(Task statement)
From the listing below, pull out the lines that hold "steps".
-------- Source material
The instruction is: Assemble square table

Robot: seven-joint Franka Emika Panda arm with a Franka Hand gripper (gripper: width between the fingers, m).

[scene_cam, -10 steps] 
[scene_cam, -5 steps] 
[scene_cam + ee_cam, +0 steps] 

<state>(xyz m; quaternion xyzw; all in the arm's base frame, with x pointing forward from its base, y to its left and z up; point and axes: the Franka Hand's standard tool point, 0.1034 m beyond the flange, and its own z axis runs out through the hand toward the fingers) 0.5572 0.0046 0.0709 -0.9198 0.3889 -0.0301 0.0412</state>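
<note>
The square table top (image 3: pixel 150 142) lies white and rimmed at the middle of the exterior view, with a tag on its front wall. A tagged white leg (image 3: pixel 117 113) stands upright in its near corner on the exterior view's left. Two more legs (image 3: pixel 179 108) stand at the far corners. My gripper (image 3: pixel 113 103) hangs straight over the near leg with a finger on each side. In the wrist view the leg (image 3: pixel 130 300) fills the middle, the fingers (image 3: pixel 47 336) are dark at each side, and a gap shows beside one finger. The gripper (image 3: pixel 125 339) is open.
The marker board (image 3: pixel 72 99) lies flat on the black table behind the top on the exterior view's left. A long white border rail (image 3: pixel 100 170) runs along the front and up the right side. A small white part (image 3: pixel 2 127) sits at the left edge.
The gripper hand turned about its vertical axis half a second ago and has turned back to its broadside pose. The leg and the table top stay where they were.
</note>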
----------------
(Problem solution)
[scene_cam, -10 steps] 
[scene_cam, -5 steps] 
[scene_cam + ee_cam, +0 steps] 

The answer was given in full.